I agree with you entirely. Giving the patient mismatched blood is one thing; the paradox of minimizing restraints (mandated by JCAHO) while preventing falls is quite another.
I worry that these excuses not to pay will be widened further and further until anything less than a positive outcome becomes a "never event." After all, this is America where death is optional.
I would hope that the spirit of this whole non-payment for never events would be to encourage providers to, at a system level, develop processes and checks to prevent the most egregious of errors in these three specific categories - hypoglycemia from a line being flushed with insulin, for example. But, I'm not naive enough to buy into the whole notion of the payer's motivation is purely patient safety. I agree with you on the hypoglycemia event, at a minuimum this one could use some additional clarity on what this means, for all points you've mentioned.
While we're on the subject of Medicare (sort of), there was an article in this morning's Albany, NY Times Union newspaper, on the front page of the Local section. Apparently, Medicare patients aren't complaining enough - you'll love this one...
http://timesunion.com/AspStories/story.asp?storyID=655554&category=REGIONOTHER&BCCode=LOCAL&newsdate=1/16/2008
"What they are asking is to have a paid body that sits in the room
"a sitter"
for every confused, delirious patient in the hospital."
Have these people ever cared for a delirious patient? Do they think that the presence of a sitter in a room will keep the confused patient from becoming agitated and climbing out of bead? No one who has actually cared for such patients could be so ignorant or think so sloppily.

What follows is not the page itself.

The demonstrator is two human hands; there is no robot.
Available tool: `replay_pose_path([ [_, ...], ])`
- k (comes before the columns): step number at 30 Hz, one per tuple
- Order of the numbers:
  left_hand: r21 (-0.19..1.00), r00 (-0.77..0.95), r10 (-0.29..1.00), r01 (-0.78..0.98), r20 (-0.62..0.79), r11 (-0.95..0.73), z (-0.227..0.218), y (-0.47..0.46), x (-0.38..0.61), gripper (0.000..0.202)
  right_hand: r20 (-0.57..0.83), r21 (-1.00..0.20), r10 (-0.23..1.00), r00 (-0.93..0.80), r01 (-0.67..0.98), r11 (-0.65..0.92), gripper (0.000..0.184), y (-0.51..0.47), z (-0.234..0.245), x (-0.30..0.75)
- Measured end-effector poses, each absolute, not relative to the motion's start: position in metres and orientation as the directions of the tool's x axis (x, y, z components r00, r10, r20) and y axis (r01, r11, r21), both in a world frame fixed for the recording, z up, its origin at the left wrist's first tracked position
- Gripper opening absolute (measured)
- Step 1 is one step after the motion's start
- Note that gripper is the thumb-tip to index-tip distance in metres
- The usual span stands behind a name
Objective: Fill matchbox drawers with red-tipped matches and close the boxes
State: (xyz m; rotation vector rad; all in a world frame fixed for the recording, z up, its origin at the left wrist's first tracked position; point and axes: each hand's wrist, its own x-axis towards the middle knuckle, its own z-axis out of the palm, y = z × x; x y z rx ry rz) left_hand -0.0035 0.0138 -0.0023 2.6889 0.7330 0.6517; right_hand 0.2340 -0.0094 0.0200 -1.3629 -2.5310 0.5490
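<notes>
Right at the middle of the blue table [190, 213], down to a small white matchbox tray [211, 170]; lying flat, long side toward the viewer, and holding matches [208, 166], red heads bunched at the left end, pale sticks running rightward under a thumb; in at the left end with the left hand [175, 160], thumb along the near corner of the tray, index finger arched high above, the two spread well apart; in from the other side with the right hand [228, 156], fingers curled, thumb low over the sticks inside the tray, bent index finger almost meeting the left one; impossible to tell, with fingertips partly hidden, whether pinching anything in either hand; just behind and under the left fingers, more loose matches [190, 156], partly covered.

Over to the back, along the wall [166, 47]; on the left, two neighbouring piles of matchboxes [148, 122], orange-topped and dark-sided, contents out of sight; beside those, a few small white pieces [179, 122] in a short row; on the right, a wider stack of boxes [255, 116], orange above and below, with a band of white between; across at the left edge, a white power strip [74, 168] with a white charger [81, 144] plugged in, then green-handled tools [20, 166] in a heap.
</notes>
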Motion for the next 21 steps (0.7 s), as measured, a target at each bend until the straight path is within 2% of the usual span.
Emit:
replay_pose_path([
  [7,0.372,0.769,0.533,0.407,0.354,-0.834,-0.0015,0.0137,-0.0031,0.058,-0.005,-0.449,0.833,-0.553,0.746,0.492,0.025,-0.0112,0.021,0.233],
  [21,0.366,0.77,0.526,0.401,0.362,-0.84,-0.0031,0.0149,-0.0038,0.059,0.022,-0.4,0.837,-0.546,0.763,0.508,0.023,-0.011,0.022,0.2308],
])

So, the next question is, when the patient climbs out of bed and starts staggering around in a confused state, what, exactly, does the sitter do? The only thing he or she could do that might possibly protect the patient is to put them back in bed. However, the patient is confused, so he or she will resist the sitter, requiring the sitter to, brace yourself, physically restrain the patient by the (we hope) skillful and careful application of physical force. That is a polite way of saying pushing grandma back into bed while she screams in terror and struggles to escape. I speak from considerable experience. It is not something one likes to do, but if you don’t, grandma may fall, and if she falls, she may die. Painfully. This is why we restrain her: to keep those bad things from happening!
This proposal simply replaces wrist restraint by device with restraint by sitter, which is clearly more dangerous for the patient.